Fred Dixon

Personal information
- Born: November 5, 1949 (age 76) Los Angeles, California, United States

Sport
- Sport: Athletics
- Event: Decathlon

Medal record
Men's athletics
Representing the United States
Pan American Games
| Silver medal – second place | 1975 Mexico City | Decathlon |

= Fred Dixon (athlete) =

American decathlete

Fred Dixon (born November 5, 1949) is an American athlete. He competed in the men's decathlon at the 1976 Summer Olympics. While Dixon had hopes of a medal, he was injured during his flight of the 110 metres hurdles. Dixon struggled to continue but after a no height in the pole vault, he finished in 23rd place.
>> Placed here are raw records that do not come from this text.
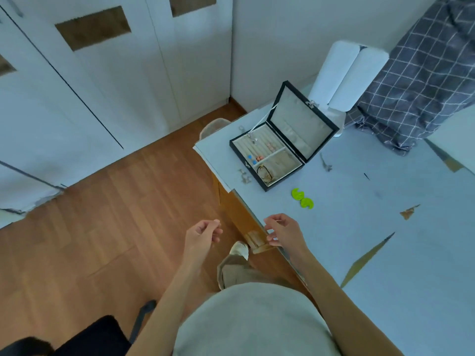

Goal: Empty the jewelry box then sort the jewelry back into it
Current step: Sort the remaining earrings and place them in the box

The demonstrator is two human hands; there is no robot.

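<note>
both hands hang in the air at the near corner of the table, the left hand (203, 233) out over the wooden floor (108, 227) and the right hand (282, 231) over the table edge. each has its thumb and forefinger drawn together with the other fingers loosely curled, as if pinching something very fine; whether a thin chain or thread runs between them is too small to tell. just beyond the right hand, on the pale blue table covering (385, 253), lie two bright green flat plastic pieces (302, 198) touching each other. farther on, near the far left corner of the table, stands the black rectangular jewelry box with cream lining (270, 160), its lid propped open and tilted back. inside the tray, small pink items sit in the ring rolls, blue and orange bits lie near the front left, and a dark hoop-like bracelet (264, 173) rests in the front compartment. a few small silvery pieces (244, 176) lie on the table just beside the box's front left side, and another silvery piece (326, 164) lies to its right. behind the box stands a white rolled object (344, 73), and a dark grey checked fabric (424, 80) drapes at the far right. white cabinet doors (102, 86) fill the left.
</note>
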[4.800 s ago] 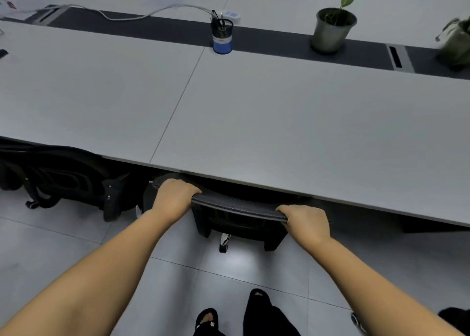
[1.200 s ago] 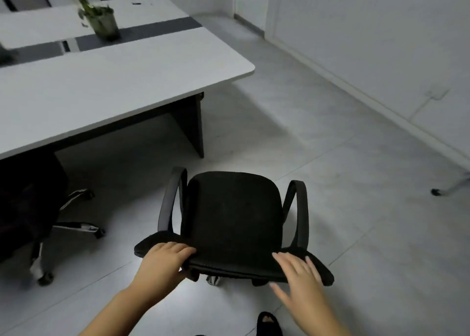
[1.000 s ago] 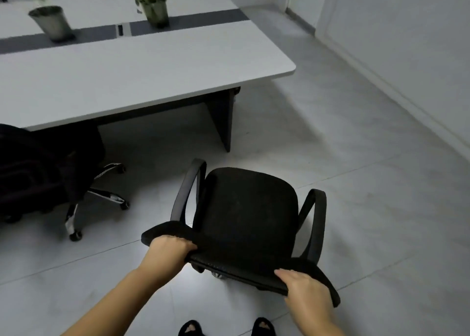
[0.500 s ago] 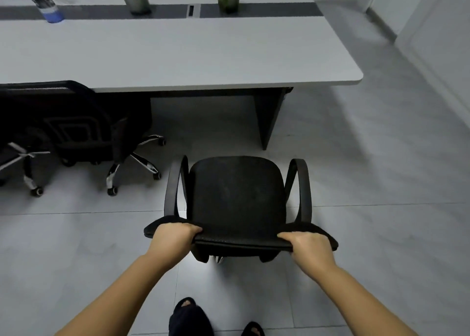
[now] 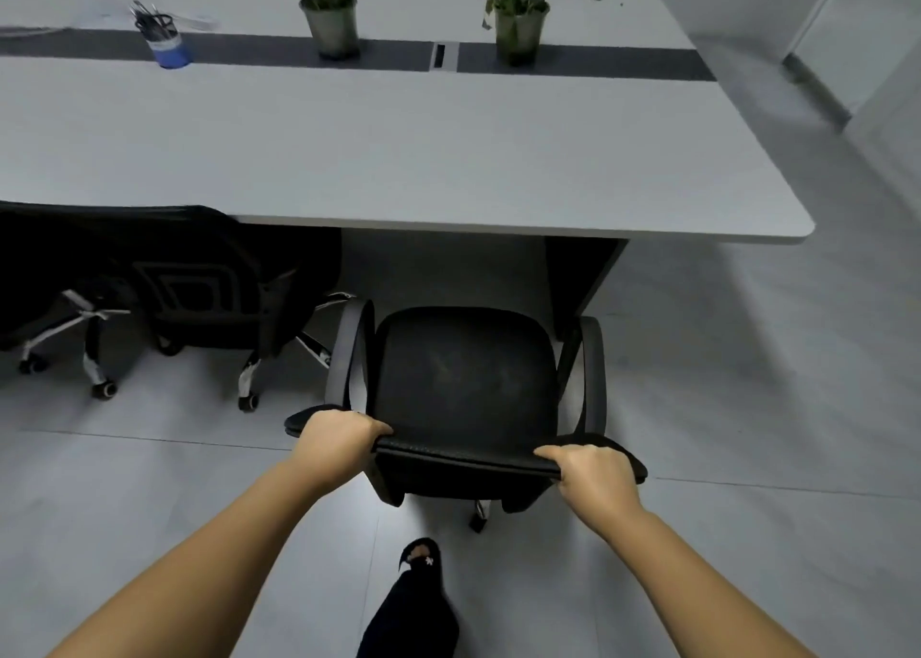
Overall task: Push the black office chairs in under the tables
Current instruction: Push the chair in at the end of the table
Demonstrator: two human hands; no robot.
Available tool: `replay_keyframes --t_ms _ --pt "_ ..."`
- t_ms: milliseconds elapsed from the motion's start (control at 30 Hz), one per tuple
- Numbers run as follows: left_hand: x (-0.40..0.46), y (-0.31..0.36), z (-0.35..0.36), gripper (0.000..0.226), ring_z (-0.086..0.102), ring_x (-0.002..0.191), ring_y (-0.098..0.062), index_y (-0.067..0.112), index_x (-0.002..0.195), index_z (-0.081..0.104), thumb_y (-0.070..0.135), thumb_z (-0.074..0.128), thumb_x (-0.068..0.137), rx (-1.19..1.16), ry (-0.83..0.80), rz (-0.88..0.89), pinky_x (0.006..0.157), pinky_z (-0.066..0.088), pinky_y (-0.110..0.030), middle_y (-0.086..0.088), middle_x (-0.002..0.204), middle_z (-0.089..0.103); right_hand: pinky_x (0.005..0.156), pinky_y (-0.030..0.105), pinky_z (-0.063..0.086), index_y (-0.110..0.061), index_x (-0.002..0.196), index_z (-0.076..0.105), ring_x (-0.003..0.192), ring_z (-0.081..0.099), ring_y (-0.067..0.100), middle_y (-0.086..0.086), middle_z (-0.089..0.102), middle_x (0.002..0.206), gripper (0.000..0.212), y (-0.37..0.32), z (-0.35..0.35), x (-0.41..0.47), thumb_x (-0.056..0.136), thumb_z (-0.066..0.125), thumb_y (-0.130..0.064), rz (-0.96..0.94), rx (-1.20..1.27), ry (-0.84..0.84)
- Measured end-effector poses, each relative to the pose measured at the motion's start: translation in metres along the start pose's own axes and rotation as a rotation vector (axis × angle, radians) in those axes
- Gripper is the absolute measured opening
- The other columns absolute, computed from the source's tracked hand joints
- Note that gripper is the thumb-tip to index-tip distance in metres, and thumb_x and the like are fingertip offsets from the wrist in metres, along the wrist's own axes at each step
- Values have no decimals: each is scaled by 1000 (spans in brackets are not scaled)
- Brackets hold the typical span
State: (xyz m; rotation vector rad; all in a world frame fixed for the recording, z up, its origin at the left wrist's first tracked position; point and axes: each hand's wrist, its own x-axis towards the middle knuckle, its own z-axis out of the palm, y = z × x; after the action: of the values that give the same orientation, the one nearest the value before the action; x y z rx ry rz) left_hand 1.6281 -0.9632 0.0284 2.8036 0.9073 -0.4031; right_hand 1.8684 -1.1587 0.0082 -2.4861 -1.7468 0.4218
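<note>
A black office chair (image 5: 466,383) with two armrests stands on the floor facing the grey table (image 5: 398,159), its front edge close to the table's near edge. My left hand (image 5: 336,433) grips the left end of the backrest top. My right hand (image 5: 593,473) grips the right end. Another black chair (image 5: 199,278) stands to the left, its back against the table edge and its seat under the top. Part of a third chair (image 5: 45,278) shows at the far left.
The table's dark leg panel (image 5: 580,273) stands just right of the held chair's front. On the table sit two potted plants (image 5: 331,22) (image 5: 518,27) and a blue pen cup (image 5: 164,37). Tiled floor lies to the right. My foot (image 5: 418,558) is behind the chair.
Both hands left the earlier chair under the table and took hold of this chair's backrest. The chair has turned to face the table and rolled closer to its edge.
</note>
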Motion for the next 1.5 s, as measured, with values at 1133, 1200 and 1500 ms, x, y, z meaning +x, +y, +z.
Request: replay_keyframes --t_ms 1133,1200,1500 --pt "269 -127 -94 36 62 100 -22 31 113 58 19 47 81 28 -58 -117 71 46 -31 2 110 69 77 28 44 -35 129 48 102 60 21 -2 66 117 41 52 -79 332 90 50 -22 -74 -41 -161" --pt "277 -136 -98 31 63 96 -22 30 109 60 20 46 82 37 -59 -106 67 44 -31 2 106 70 77 28 44 -35 127 50 102 61 21 -3 67 115 40 48 -81 342 89 51 -22 -70 -44 -146" --pt "304 -158 -121 19 62 86 -24 24 89 60 15 46 82 30 -47 -89 57 26 -29 -1 88 69 62 29 36 -37 121 55 94 62 24 0 69 106 44 35 -84 379 86 48 -12 -13 -73 -151"
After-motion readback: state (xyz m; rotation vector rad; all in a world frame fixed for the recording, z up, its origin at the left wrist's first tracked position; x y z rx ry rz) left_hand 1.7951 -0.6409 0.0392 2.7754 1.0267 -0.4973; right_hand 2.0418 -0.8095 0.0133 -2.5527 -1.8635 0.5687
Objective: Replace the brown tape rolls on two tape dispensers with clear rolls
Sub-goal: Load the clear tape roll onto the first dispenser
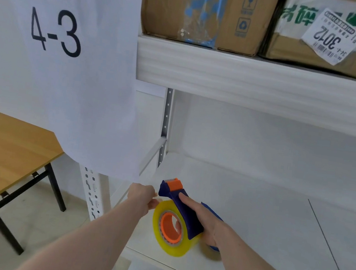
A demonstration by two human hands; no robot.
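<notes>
Both forearms reach in from the bottom of the view toward the front left corner of the white shelf [252,210]. Over that corner the right hand [204,222] is wrapped round the body of the blue tape dispenser [182,211], thumb laid along its top, fingers curled under. A clear, yellow-tinted roll [171,245] already sits on the orange hub [171,227], so the step in hand looks like threading the tape end up to the orange cutter head [174,183]. The left hand [143,197] is closed in a narrow pinch just at the roll's upper edge, apparently on the free end of the tape, though the end itself is too faint to make out. To do this well, I would keep the dispenser steady in the right hand, draw the end out straight and flat so it does not fold onto itself, and lead it under the head toward the serrated blade, fingers kept off the teeth. Another roll [209,251], pale and brownish, lies on the shelf just behind the right wrist, half hidden. A wooden table [11,151] stands well apart at the left.
</notes>
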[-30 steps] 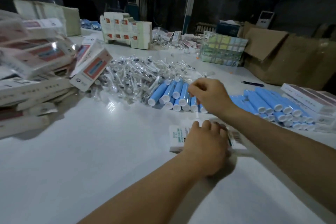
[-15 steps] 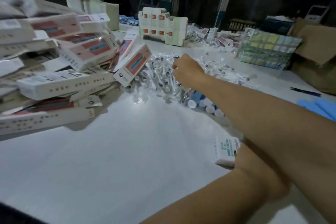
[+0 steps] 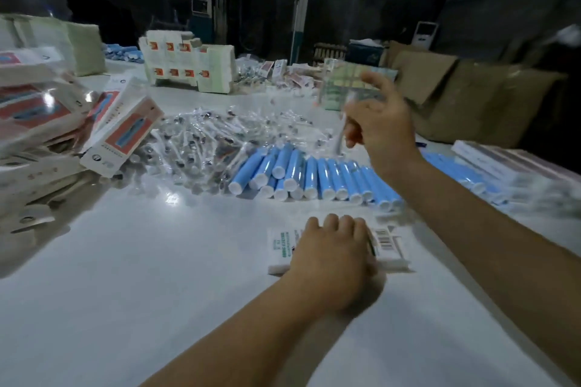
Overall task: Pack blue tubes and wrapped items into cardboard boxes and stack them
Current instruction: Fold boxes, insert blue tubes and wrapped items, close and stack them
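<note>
My left hand [image 3: 330, 256] lies flat on a small white cardboard box [image 3: 388, 245] with green print and a barcode, pressing it to the white table [image 3: 157, 276]. My right hand [image 3: 382, 127] is raised above the blue tubes [image 3: 309, 174] and pinches one clear wrapped item [image 3: 341, 129], which hangs blurred below the fingers. The blue tubes with white caps lie in a row just beyond the box. Left of them spreads a heap of clear wrapped items [image 3: 204, 143].
A leaning pile of red-and-white boxes [image 3: 47, 122] fills the left. A white printed carton stack [image 3: 188, 64] stands at the back. More blue tubes and flat boxes [image 3: 503, 160] lie at the right, with brown cardboard cartons [image 3: 471, 97] behind.
My right hand left the wrapped heap at the left and rose to the right with one wrapped item in its fingers. The view swung back right. My left hand stayed on the box.
</note>
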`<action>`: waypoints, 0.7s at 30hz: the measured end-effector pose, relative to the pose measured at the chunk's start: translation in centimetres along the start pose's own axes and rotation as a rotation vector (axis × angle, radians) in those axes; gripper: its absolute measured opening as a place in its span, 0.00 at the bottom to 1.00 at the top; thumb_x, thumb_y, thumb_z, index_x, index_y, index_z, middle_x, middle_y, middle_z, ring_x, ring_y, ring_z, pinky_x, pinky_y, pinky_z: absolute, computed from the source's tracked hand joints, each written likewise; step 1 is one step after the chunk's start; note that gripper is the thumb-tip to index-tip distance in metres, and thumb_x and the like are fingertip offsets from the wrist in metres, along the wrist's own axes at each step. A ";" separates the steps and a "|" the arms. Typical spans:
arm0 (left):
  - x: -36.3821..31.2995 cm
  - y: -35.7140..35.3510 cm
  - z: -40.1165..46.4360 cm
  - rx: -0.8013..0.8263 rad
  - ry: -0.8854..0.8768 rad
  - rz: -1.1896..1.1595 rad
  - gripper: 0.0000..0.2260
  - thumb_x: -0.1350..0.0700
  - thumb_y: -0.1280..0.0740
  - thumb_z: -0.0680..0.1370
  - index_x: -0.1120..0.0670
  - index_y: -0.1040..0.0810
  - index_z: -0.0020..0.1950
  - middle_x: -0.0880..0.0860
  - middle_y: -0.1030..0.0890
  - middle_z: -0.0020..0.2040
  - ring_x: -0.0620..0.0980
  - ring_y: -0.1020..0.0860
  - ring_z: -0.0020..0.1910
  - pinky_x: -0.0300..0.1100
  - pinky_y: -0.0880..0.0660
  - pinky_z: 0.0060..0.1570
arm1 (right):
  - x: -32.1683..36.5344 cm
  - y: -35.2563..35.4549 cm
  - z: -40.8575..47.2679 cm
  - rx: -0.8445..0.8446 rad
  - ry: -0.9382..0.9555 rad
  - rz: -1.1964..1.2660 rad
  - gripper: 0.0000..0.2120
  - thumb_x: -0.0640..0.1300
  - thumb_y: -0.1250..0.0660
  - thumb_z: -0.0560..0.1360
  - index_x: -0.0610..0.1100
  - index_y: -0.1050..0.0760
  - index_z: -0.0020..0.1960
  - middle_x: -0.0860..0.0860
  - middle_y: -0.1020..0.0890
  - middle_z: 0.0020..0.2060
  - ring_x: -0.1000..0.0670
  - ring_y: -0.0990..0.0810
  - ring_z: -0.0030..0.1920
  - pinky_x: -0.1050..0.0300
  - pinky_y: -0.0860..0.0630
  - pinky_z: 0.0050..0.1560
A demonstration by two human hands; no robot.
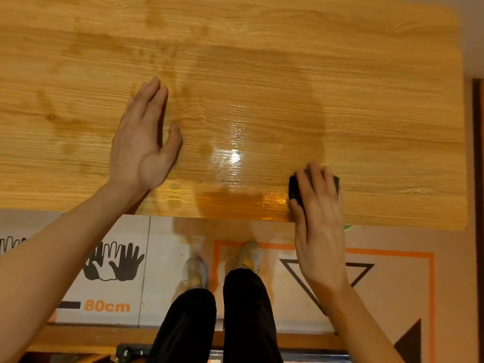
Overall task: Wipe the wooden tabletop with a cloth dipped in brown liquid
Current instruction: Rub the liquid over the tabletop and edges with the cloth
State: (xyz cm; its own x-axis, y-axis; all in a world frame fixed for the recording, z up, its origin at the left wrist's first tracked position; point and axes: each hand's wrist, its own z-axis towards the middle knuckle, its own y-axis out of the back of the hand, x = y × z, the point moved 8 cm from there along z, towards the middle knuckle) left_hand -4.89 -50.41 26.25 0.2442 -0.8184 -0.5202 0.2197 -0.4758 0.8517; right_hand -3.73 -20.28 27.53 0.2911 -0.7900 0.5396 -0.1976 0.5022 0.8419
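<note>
The right hand (318,205) lies palm down near the front edge of the wooden tabletop (262,74), fingers spread and bent a little over a dark cloth (294,189) which they press against the wood. Only the cloth's left side and a sliver by the outer fingers show; the rest is hidden under the hand. The thumb points back toward the table's edge, and the right forearm runs down and outward to the lower right corner of the view.

The left hand (142,142) rests flat on the tabletop well to the left of the cloth, fingers straight and held together, thumb angled out to the right, holding nothing. Its forearm crosses the near edge and extends to the lower left.

Between the hands the wood is glossy and wet, with a bright glare spot (234,155) and a darker amber patch (235,203) of brown liquid just left of the cloth, reaching the front edge. Fainter streaks and smears mark the surface further back.

Below the edge are the person's black trousers (246,310) and pale shoes (250,255), standing on a floor mat (110,306) printed with hand outlines, "80cm", an orange frame and dark triangles.
</note>
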 end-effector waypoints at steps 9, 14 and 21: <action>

Dixon competed for the Cal State Los Angeles Golden Eagles track and field team in the NCAA.

Dixon finished in second place at the 1975 Pan American Games, behind American rival Bruce Jenner. His 1977 score of 8,397, set in the dual meet against the Soviet Union in Bloomington, Indiana gave him, at the time, the sixth best decathlon score in history behind Olympic champions Jenner, Mykola Avilov and Bill Toomey, plus Guido Kratschmer and Aleksandr Grebenyuk. He was ranked in the world top 10 four years in a row, 1974-7, achieving #2 in 1975 behind Jenner and in 1977 behind Grebenyuk. He finished in third place at the 1980 US Olympic Trials, which would have qualified him to another Olympics, except for the 1980 Summer Olympics boycott.

Dixon appeared in a reunion with Jenner on an episode of Keeping up with the Kardashians before Jenner had transitioned to Caitlyn Jenner. After Jenner's transition he was asked to comment:

"Bruce was one of the best athletes who ever existed. Now, to see that photo ... somehow it doesn't compute." "I look at it and I don't understand it. I'm not in any way judging him ... but it's very different." "The soul that was and is Bruce Jenner is still my friend. I don't understand what's going on now ... but he's still my friend."